§ **TASK PROMPT**
Every line of the data must be set down exactly as shown.

§ **THE DATA**
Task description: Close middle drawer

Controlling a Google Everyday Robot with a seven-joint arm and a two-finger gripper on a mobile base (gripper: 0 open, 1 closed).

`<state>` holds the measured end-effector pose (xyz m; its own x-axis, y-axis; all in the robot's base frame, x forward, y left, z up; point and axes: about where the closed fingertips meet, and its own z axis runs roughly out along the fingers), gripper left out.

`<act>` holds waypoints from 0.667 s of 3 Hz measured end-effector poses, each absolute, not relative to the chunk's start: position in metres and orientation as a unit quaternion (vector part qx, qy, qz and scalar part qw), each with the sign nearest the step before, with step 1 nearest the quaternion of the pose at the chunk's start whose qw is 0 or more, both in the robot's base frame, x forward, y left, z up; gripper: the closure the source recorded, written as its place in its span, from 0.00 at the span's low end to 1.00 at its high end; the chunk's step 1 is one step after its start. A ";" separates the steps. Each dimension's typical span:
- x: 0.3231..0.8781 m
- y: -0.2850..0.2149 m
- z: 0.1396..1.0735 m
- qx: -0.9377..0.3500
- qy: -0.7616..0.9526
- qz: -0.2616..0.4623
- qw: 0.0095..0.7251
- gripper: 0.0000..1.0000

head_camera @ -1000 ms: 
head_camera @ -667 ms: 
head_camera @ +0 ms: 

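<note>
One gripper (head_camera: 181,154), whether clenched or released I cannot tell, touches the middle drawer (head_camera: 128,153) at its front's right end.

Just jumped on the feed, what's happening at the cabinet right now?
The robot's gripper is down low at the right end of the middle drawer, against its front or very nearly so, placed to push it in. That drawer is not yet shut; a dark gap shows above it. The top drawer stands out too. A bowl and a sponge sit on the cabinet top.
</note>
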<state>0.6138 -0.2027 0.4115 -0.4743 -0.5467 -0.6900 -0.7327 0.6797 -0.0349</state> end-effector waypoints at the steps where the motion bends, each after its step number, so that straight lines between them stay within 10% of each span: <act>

§ **EXPECTED ANSWER**
Task description: Close middle drawer

Controlling a Google Everyday Robot with a seven-joint arm and a two-finger gripper on a mobile base (gripper: 0 open, 1 closed).

`<state>` holds the measured end-effector pose (xyz m; its own x-axis, y-axis; all in the robot's base frame, x forward, y left, z up; point and axes: about where the closed fingertips meet, and its own z axis runs roughly out along the fingers), gripper left out.

`<act>` holds waypoints from 0.667 s of 3 Hz measured end-effector poses, each absolute, not relative to the chunk's start: position in metres and orientation as a unit quaternion (vector part qx, qy, qz and scalar part qw), each with the sign nearest the step before, with step 1 nearest the quaternion of the pose at the chunk's start whose qw is 0 or more, both in the robot's base frame, x forward, y left, z up; gripper: the closure the source recorded, written as its place in its span, from 0.00 at the span's low end to 1.00 at its high end; the chunk's step 1 is one step after its start. A ";" separates the steps. Each dimension's typical span:
- x: 0.3231..0.8781 m
- y: -0.2850..0.2149 m
- z: 0.1396..1.0735 m
- qx: -0.9377..0.3500
- qy: -0.7616..0.9526
- qz: -0.2616..0.4623
- qw: 0.0095..0.7251
- gripper: 0.0000..1.0000

head_camera @ -1000 ms: 
head_camera @ -667 ms: 
head_camera @ +0 ms: 

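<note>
One gripper (head_camera: 181,154), whether clenched or released I cannot tell, touches the middle drawer (head_camera: 128,153) at its front's right end.

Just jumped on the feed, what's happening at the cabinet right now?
The robot's gripper is down low at the right end of the middle drawer, against its front or very nearly so, placed to push it in. That drawer is not yet shut; a dark gap shows above it. The top drawer stands out too. A bowl and a sponge sit on the cabinet top.
</note>
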<state>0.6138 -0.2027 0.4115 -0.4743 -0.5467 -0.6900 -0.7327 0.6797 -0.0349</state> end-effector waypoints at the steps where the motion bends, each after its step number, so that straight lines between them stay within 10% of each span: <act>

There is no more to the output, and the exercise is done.